- [Task instructions]:
Every line of the listing must be reproduced as it stands. Leave the images behind.

- [Collected material]:
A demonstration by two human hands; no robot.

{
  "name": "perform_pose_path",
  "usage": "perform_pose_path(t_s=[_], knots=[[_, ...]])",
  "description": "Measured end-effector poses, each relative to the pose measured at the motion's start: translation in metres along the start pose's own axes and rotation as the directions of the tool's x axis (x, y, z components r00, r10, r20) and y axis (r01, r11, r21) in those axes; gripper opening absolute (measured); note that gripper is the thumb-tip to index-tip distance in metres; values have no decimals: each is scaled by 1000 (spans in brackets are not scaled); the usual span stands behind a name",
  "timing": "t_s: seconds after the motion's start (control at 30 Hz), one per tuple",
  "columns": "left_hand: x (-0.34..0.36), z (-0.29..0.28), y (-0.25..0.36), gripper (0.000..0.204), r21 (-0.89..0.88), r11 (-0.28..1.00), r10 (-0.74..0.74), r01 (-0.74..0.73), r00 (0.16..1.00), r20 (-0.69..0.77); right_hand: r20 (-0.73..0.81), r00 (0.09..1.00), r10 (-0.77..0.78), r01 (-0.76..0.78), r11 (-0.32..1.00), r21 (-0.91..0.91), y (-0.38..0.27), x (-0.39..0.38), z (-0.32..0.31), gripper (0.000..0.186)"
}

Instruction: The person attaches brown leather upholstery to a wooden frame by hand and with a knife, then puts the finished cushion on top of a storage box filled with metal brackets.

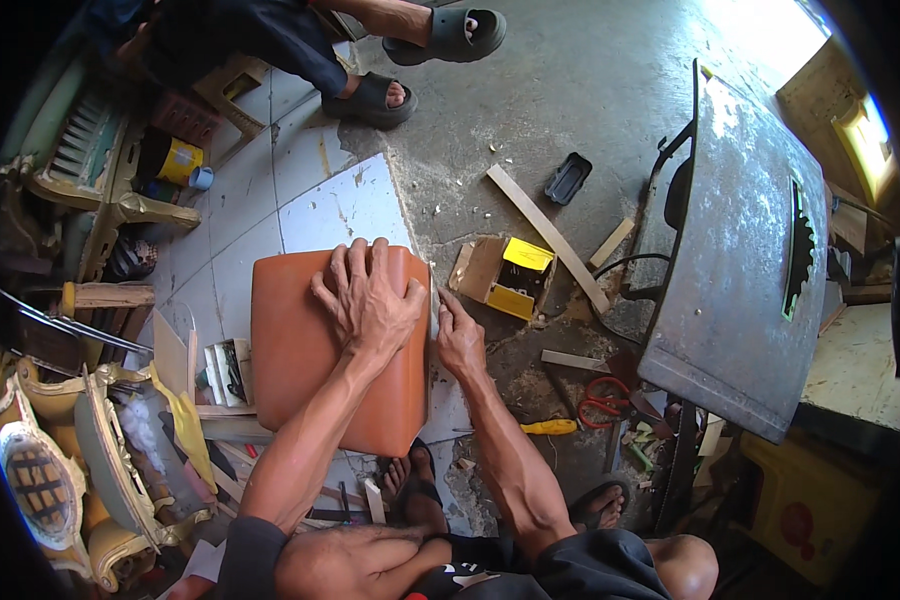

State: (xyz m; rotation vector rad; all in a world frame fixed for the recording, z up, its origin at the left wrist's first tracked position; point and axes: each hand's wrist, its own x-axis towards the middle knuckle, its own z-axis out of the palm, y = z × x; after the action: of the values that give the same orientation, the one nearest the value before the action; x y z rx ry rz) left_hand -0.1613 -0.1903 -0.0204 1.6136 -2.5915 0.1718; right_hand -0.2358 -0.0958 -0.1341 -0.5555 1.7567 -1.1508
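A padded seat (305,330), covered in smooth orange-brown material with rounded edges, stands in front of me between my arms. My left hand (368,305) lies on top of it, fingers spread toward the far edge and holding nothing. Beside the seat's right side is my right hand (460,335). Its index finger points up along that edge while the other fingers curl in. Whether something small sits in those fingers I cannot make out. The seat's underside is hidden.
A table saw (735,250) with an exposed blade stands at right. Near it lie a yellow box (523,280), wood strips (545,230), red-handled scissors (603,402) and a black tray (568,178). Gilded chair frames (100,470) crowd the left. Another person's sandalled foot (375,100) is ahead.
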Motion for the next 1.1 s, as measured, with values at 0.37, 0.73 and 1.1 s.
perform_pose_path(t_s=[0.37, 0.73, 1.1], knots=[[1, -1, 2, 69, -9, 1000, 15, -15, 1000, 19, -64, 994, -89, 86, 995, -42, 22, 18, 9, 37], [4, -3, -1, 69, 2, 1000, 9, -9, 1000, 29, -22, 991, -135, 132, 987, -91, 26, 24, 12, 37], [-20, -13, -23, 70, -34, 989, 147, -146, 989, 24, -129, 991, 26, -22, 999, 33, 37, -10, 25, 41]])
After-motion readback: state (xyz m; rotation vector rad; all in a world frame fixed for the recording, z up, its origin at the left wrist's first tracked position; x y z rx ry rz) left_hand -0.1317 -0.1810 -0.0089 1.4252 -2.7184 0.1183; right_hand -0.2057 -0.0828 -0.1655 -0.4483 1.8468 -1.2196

- [Output of the task]:
A demonstration by two human hands; no robot.

{
  "name": "perform_pose_path",
  "usage": "perform_pose_path(t_s=[_], knots=[[_, ...]])",
  "description": "Measured end-effector poses, each relative to the pose measured at the motion's start: translation in metres along the start pose's own axes and rotation as the directions of the tool's x axis (x, y, z components r00, r10, r20) and y axis (r01, r11, r21) in those axes; gripper opening absolute (measured); note that gripper is the thumb-tip to index-tip distance in metres; values have no decimals: each is scaled by 1000 (spans in brackets are not scaled); the usual span stands behind a name",
  "timing": "t_s: seconds after the motion's start (control at 30 Hz), one per tuple",
  "columns": "left_hand: x (-0.34..0.36), z (-0.29..0.28), y (-0.25..0.36), gripper (0.000..0.204), r21 (-0.89..0.88), r11 (-0.28..1.00), r10 (-0.74..0.74), r01 (-0.74..0.73), r00 (0.16..1.00), r20 (-0.69..0.77); right_hand: r20 (-0.73..0.81), r00 (0.09..1.00), r10 (-0.77..0.78), r01 (-0.76..0.78), r11 (-0.32..1.00), r21 (-0.91..0.91), y (-0.38..0.27), x (-0.39..0.38), z (-0.32..0.31), gripper (0.000..0.186)"
}

Instruction: The person attaches brown leather upholstery to a wooden frame by hand and with a knife, then puts the finished cushion on top of a storage box filled with metal brackets.


State: (xyz m; rotation vector rad; all in a world frame fixed for the recording, z up, its origin at the left wrist's first tracked position; point and axes: each hand's wrist, its own x-axis towards the middle knuckle, its own z-axis out of the palm, y = z × x; after the action: of the values that give the same orientation, the one nearest the value before the action; x y z rx ry rz) left_hand -0.1613 -0.1903 -0.0204 1.6136 -2.5915 0.1718; right_hand -0.2358 -0.0958 -0.1341 -0.5555 1.7567 -1.1508
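A padded seat (305,330), covered in smooth orange-brown material with rounded edges, stands in front of me between my arms. My left hand (368,305) lies on top of it, fingers spread toward the far edge and holding nothing. Beside the seat's right side is my right hand (460,335). Its index finger points up along that edge while the other fingers curl in. Whether something small sits in those fingers I cannot make out. The seat's underside is hidden.
A table saw (735,250) with an exposed blade stands at right. Near it lie a yellow box (523,280), wood strips (545,230), red-handled scissors (603,402) and a black tray (568,178). Gilded chair frames (100,470) crowd the left. Another person's sandalled foot (375,100) is ahead.
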Motion for the next 1.1 s, as measured, with values at 0.37, 0.73 and 1.1 s.
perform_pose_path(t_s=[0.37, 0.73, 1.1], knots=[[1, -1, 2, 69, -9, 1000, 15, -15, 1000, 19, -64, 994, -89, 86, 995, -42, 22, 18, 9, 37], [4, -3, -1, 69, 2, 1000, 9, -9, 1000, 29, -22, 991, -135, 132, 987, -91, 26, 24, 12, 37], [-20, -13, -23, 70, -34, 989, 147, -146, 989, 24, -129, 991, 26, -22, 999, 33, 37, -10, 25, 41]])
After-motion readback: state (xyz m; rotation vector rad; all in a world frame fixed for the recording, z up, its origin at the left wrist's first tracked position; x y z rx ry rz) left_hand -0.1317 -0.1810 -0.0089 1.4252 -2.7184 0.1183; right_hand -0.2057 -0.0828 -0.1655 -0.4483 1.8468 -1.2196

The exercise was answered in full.